Solving the Problem of Optimization

We can solve the optimization problem in using Lagrange polynomial interpolation and Newton’s Method for Nonlinear Systems according to the following steps:

Step 1 Find the constants $a_1^i,0\le i\le m_1$ ; $a_2^i,0\le i\le m_2$ ; $\cdots$ ; $a_n^i,0\le i\le m_n$ ; $a_{n+1}^i,0\le i\le m_{n+1}$ ; $a_{n+2}^i,0\le i\le m_{n+2}$ ; $\cdots$ ; $a_{n+k}^i,0\le i\le m_{n+k}$ , in using Lagrange interpolation, say, by determining the coefficients of the Lagrange interpolating polynomial in each case respectively. These coefficients are the constants we are trying to find.

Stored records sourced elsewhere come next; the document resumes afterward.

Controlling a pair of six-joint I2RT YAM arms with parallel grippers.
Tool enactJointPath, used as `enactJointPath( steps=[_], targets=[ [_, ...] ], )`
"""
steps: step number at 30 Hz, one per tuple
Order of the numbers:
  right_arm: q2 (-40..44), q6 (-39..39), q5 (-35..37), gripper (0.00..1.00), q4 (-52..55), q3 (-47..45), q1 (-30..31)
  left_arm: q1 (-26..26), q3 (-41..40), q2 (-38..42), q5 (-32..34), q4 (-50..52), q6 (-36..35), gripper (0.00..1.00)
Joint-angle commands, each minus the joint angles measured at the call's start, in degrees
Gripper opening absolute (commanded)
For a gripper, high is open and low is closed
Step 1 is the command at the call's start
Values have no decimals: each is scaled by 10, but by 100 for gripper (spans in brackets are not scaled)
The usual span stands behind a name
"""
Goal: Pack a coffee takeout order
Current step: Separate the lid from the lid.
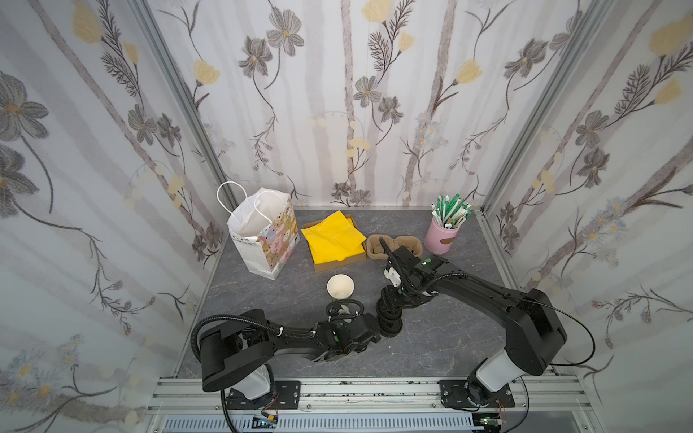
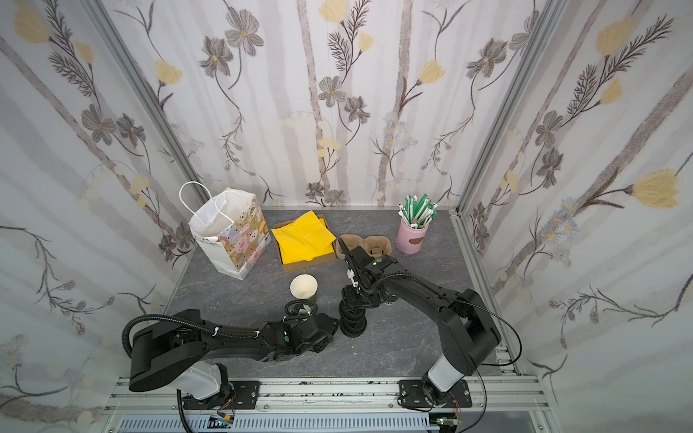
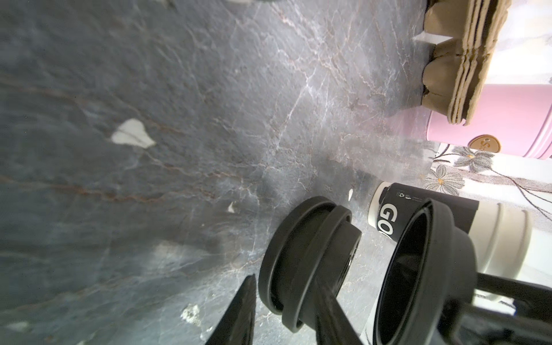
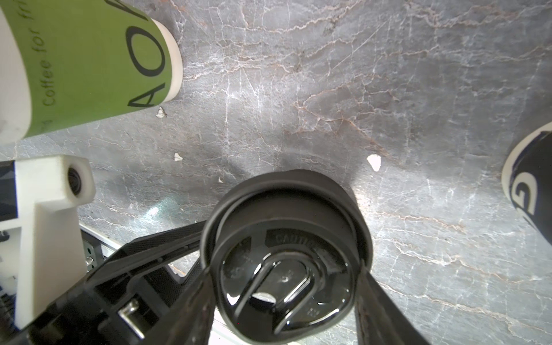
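Both grippers met at the stack of black lids [image 1: 390,318] standing near the middle of the grey marbled table [image 1: 450,337]. The right gripper [image 4: 286,263] had its fingers pressed against opposite edges of the topmost black lid [image 4: 283,277], a glossy round piece with a raised sip tab and embossed caution lettering. In the left wrist view that lid sat tilted and slightly clear of the ones below. The left gripper [image 3: 283,282] pinched the lower lids of the stack from the side. Just beside the stack, towards the bag side of the table, the green cup [image 1: 340,286] stood upright and uncovered. Its cream inside showed in both top views, and its green wall carried dark lettering above a pale base band. The yellow napkin [image 1: 333,236], thin and bright, lay in a shallow cardboard box [image 1: 339,264] with one corner hanging over the far edge, between a patterned paper bag [image 1: 262,240] and a brown cup carrier [image 1: 373,247].
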State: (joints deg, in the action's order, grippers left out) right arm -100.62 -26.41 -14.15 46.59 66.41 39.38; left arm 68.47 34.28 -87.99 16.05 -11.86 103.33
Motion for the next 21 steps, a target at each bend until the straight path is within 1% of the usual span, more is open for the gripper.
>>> enactJointPath(
  steps=[1,13,21],
  targets=[
    [4,9,12,53,6,11,1,-1,-2,6,17,4,3,35],
    [-5,20,19,53,23,45,-5,-3,-4,21,6,10,-2,34],
    [-5,26,19,53,27,60,-14,-2,3,40,4,38,-7,33]
  ],
)
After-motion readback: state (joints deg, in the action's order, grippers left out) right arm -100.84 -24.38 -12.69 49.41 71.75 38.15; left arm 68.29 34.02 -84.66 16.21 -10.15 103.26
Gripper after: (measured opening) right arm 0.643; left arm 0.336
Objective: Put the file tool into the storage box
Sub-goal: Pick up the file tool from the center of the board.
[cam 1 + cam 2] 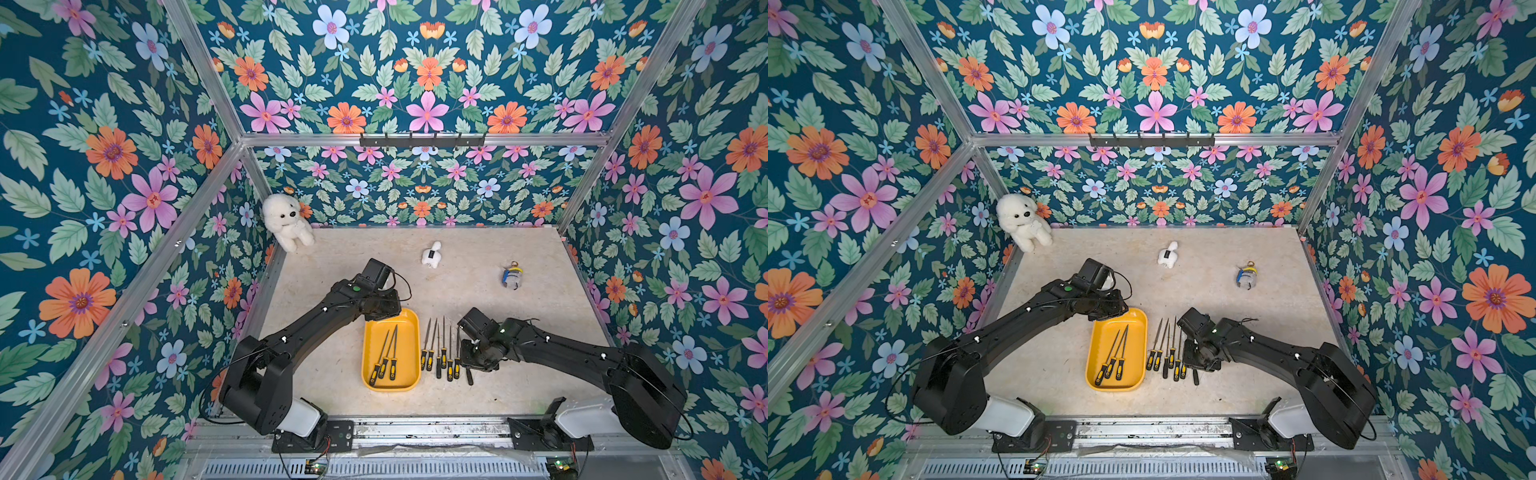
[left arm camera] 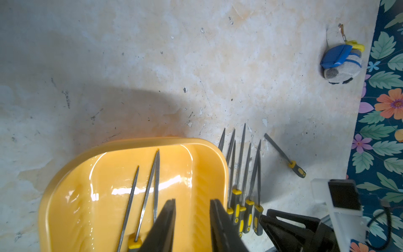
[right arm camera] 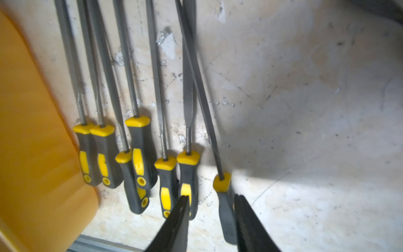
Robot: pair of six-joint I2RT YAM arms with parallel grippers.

Step 2 The $x_{n+1},x_{n+2}$ and $h_1$ can be found by solving the system of Equations (85), (86) and (87) given below, in using the Newton’s Method.

$\begin{array}{l}{{\displaystyle \sum }}_{i=1}^n{I}_i+\text{π}{\left[P_0\left(x_n\right)\right]}^2\left(h_c-x_n\right)+\text{π}{\left(P_0\left(x_n\right)\right)}^2\left(x_{n+1}-h_c\right)\\ +\text{π}{\displaystyle {\int }_{x_{n+1}}^{x_{n+2}}{\left[P_{n+1}\left(x-h_1\right)\right]}^2\text{d}x}=p_1\left(\text{π}{r}_c^2{h}_c\right),0<p_1<1\end{array}$ (85)

where,

$I_1,I_2,\cdots ,I_n$ are integrals that correspond to the polynomials

$P_1\left(x\right),P_2\left(x\right),\cdots ,P_n\left(x\right)$ , and can be calculated as well as $\text{π}{\left[P_0\left(x_n\right)\right]}^2\left(h_c-x_n\right)$ .

$P_{n+1}\left(x_{n+1}-h_1\right)=R_n=R_0=R_{n+1}$ (86)

$P_{n+1}\left(x_{n+2}-h_1\right)=R_{n+2}$ (87)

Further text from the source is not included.